**WHAT TO PRODUCE**
Output exactly the lines below, starting with the line that has "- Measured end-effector" and going on through the line that has "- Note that", both included, and no other lines.

[INFORMATION]

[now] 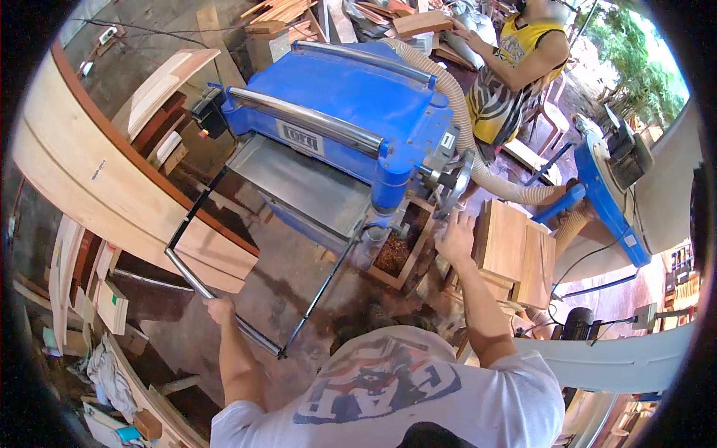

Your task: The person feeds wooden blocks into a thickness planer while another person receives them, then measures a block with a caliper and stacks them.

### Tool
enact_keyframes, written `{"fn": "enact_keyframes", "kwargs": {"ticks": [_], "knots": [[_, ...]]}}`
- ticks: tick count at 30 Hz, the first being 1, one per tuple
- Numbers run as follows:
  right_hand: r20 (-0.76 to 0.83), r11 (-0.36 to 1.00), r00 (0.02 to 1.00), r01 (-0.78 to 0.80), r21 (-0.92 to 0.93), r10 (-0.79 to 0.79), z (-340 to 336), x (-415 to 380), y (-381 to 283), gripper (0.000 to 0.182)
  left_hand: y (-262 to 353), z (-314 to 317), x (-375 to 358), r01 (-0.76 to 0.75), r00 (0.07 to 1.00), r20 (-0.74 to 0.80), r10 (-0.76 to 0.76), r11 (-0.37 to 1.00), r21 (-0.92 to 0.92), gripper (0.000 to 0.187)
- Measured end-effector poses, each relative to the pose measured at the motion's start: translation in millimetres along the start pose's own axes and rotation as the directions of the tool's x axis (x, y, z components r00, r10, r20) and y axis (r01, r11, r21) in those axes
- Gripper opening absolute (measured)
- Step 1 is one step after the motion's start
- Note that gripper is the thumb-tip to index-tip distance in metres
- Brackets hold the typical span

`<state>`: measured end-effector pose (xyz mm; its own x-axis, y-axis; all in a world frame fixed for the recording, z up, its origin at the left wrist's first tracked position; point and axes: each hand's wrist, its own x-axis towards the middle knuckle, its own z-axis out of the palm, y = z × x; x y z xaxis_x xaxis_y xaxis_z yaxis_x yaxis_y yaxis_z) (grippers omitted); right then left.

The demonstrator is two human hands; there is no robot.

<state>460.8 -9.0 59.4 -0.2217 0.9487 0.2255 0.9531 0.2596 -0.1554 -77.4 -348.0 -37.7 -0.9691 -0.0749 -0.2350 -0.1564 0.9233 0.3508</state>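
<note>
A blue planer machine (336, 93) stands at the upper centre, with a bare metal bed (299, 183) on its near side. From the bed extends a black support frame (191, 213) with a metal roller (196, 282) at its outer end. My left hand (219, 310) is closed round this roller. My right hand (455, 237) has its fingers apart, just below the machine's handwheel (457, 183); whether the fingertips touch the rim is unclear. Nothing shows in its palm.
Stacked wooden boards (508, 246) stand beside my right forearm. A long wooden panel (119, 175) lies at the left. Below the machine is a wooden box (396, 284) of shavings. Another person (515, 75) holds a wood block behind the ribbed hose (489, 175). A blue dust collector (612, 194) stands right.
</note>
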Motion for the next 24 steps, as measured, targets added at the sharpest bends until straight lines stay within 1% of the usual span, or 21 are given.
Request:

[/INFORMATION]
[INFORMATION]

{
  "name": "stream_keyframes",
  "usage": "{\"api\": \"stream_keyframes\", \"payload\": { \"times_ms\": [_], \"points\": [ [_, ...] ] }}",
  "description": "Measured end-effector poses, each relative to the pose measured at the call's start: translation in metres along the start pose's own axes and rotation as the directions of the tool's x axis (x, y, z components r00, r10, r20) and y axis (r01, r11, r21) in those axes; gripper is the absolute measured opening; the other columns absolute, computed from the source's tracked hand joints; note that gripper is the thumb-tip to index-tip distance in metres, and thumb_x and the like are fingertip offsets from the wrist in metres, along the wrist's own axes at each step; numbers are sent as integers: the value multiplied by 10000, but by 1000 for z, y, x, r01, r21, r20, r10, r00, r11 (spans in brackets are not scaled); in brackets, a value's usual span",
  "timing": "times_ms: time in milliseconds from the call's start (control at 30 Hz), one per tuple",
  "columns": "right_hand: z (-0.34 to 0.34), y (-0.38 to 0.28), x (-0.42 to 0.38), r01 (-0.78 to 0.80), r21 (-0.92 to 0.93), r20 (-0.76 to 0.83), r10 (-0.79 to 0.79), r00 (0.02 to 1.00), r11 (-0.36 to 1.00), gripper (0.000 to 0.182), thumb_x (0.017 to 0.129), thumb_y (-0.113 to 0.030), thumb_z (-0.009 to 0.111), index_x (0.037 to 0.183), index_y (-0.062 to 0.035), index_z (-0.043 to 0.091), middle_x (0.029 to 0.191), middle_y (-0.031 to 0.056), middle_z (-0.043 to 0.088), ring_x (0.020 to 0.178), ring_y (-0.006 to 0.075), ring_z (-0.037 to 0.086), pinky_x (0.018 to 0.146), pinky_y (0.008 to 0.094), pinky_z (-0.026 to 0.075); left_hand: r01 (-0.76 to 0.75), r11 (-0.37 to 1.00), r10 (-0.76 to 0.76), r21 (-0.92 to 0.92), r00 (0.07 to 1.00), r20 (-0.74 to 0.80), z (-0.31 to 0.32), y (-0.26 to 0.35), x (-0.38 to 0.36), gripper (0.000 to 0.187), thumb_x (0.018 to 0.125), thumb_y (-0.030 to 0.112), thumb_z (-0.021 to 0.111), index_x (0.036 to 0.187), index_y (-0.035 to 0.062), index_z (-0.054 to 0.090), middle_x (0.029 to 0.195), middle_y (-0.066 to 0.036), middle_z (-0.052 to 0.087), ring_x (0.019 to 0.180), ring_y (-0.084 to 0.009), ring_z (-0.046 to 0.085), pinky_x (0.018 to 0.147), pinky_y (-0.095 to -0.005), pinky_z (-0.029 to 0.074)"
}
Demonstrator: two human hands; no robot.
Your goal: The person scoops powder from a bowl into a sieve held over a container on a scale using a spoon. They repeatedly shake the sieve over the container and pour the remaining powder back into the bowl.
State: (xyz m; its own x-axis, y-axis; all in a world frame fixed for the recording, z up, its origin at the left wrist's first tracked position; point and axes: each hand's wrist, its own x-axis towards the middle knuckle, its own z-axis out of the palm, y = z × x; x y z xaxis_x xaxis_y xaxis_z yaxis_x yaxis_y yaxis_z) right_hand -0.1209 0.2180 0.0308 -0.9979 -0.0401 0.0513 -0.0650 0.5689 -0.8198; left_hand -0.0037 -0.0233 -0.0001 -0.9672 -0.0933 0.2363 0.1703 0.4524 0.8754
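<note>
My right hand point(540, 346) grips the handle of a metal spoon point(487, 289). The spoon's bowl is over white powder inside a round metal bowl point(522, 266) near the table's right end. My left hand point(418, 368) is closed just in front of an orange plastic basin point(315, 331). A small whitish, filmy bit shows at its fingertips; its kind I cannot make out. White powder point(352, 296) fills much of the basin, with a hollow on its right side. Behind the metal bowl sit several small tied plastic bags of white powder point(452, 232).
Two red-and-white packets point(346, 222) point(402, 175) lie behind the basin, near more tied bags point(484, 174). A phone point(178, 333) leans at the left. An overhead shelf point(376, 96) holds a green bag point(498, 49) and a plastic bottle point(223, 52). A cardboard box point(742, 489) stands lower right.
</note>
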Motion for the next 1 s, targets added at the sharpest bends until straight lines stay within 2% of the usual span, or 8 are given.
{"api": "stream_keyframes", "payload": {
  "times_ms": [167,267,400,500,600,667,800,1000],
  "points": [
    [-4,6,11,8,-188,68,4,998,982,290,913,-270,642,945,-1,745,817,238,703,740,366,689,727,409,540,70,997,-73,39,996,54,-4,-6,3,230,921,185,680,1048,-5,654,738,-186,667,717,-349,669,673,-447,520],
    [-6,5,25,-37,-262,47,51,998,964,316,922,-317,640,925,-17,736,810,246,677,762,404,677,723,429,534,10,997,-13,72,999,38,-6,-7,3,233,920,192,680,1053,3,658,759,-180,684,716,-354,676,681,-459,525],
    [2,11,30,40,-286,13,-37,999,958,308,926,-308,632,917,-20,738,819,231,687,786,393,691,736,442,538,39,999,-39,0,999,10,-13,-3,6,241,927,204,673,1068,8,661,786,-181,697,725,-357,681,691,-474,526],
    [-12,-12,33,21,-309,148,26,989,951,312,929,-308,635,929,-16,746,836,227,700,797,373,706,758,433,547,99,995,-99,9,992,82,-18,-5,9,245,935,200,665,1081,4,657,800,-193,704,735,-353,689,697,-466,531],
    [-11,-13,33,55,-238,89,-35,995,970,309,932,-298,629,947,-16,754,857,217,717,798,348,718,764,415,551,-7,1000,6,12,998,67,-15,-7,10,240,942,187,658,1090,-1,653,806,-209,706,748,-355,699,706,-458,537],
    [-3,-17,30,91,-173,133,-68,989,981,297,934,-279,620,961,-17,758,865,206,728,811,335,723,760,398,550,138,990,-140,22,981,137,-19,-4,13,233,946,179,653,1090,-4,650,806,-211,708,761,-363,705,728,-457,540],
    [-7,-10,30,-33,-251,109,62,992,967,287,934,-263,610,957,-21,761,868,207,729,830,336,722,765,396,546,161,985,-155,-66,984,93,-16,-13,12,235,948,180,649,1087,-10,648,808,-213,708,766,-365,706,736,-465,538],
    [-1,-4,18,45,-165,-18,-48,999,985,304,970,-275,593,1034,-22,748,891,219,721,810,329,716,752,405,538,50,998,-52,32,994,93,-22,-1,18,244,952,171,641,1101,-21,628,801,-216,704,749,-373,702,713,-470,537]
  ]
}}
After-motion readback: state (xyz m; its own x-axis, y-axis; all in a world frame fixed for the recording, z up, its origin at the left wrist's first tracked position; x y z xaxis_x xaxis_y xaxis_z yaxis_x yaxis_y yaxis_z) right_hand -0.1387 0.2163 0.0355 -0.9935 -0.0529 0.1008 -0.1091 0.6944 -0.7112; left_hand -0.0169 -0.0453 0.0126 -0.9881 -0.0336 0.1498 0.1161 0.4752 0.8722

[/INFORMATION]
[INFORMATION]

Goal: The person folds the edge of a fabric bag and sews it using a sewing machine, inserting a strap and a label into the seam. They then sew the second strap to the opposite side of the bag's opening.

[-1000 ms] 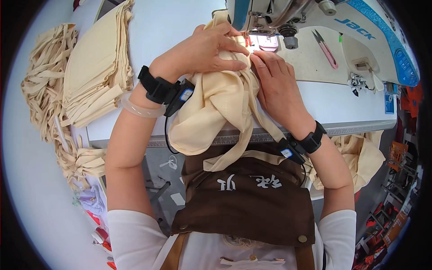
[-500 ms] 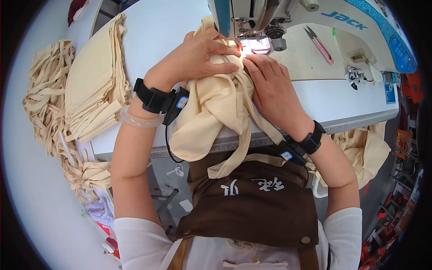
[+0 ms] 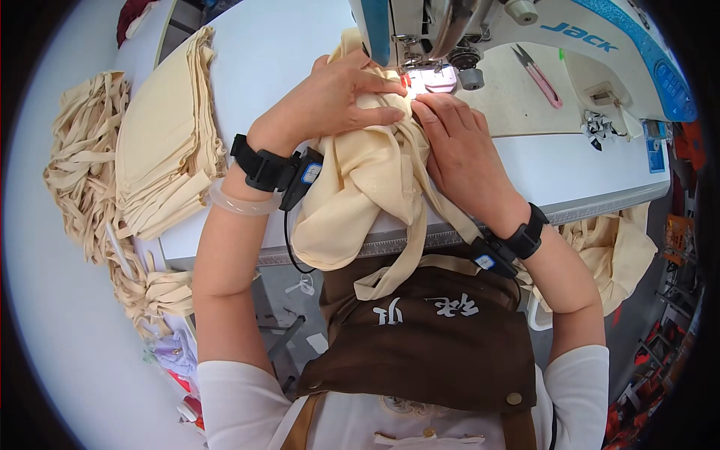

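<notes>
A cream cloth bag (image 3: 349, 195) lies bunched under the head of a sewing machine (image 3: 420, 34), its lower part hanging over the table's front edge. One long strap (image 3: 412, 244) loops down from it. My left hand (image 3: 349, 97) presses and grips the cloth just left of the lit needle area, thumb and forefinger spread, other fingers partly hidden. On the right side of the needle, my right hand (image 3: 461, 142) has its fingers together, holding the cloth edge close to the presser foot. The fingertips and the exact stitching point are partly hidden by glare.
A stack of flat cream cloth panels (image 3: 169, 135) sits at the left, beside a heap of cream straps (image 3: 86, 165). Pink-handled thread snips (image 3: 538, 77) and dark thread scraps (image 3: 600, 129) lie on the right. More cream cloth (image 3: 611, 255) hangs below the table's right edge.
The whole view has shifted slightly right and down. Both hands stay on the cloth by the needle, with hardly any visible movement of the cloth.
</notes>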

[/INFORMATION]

**SOLUTION TO THIS PROBLEM**
- Measured end-effector poses, each relative to the pose measured at the motion's start: translation in millimetres along the start pose's own axes and rotation as the directions of the tool's x axis (x, y, z components r00, r10, r20) and y axis (r01, r11, r21) in those axes
- Gripper opening absolute (measured)
- Step 1 is one step after the motion's start
- Note that gripper is the thumb-tip to index-tip distance in metres

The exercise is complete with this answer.